Nu treedt de tweede fase in en gaat een nieuw vergezicht van mogelijkheden open.
Alleen dwazen en kinderen in de boosheid veronderstellen dat een Parijse
taxichauffeur oppervlakkig genoeg is om overal maar mechanisch héén te rijden,
doch dat is een potsierlijke dwaling die de gevoelige, onberekenbare Latijnse
mens in de functionaris te kort doet.
Dat ‘Place de l'Odéon’ van u neemt hij voor in de mond, teneinde het aandachtig
te proeven. Hij overweegt: ‘Zou ik daar nu eens naar toe gaan?’ Wat hem beweegt
om, na een korte periode van zelfonderzoek, te verklaren dat hij er niet heen
wil, kan ik u onmogelijk zeggen. Misschien vindt hij het te ver of te dichtbij
of ligt de wijk hem niet - de hemel zal het wel weer weten, maar ik kan alleen getuigen, dat ik meer dan eens een blauwtje heb
gelopen.
Is het jawoord wél verkregen, dan volgt een nieuwe eigenaardigheid van het
taxiverkeer in de lichtstad. De chauffeur rijdt namelijk, vóórdat ge plaats
genomen hebt, pijlsnel weg, waardoor de passagier met het hoofd in de kussens
valt, een op zichzelf ongevaarlijke tuimeling, waarop echter dragers van brillen
en lorgnetten toch wel verdacht moeten zijn.

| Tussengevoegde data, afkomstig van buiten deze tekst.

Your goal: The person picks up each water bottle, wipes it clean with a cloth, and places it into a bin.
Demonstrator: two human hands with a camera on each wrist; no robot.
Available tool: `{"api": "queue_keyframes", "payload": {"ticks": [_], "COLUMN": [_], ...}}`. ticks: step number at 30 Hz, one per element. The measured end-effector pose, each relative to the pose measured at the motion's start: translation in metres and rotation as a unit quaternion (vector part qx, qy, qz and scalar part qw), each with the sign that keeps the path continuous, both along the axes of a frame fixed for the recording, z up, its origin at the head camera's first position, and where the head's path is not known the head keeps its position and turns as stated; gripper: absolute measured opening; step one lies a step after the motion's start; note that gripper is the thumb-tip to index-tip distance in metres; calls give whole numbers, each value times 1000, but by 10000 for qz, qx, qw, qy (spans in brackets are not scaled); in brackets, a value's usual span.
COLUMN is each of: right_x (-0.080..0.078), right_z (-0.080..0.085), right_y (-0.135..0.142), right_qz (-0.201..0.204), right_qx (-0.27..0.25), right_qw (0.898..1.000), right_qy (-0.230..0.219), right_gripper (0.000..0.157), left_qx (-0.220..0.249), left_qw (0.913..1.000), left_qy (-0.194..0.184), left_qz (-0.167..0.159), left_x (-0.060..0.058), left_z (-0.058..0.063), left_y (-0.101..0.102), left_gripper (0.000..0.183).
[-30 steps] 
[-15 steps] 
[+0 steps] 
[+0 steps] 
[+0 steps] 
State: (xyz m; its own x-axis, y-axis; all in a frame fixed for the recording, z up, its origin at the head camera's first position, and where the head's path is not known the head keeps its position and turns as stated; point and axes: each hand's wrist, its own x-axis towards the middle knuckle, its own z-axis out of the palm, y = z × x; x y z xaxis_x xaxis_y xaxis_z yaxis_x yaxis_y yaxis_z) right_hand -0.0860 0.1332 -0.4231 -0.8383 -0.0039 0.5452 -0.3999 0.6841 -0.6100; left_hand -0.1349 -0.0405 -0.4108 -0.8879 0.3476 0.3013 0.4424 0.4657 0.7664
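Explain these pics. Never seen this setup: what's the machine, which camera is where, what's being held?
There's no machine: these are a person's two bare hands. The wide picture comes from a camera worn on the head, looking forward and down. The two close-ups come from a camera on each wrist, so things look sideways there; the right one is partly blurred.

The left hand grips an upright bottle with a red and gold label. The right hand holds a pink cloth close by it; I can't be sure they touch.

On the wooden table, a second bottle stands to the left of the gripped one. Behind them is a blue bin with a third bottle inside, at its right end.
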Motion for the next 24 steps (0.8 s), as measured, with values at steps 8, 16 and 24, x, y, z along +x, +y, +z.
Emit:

Terwijl de auto voortsuist krabbelt ge overeind en plaatst thans het daarvoor
beter geschikte lichaamsdeel op de bank. Wel, onzin is onzin, maar nu zit ge
toch heel behaaglijk in een verrassend goed functionerend voertuig, dat volgens
uw luim naar het Quartier Latin snelt. Alleen een sigaret ontbreekt nog aan uw
geluk.
Als u de eerste rookpluim uitblaast, zegt de chauffeur streng: ‘Waar hebt u de
lucifer gelaten?’ ‘Ik heb 'm in het doosje gedaan monsieur.’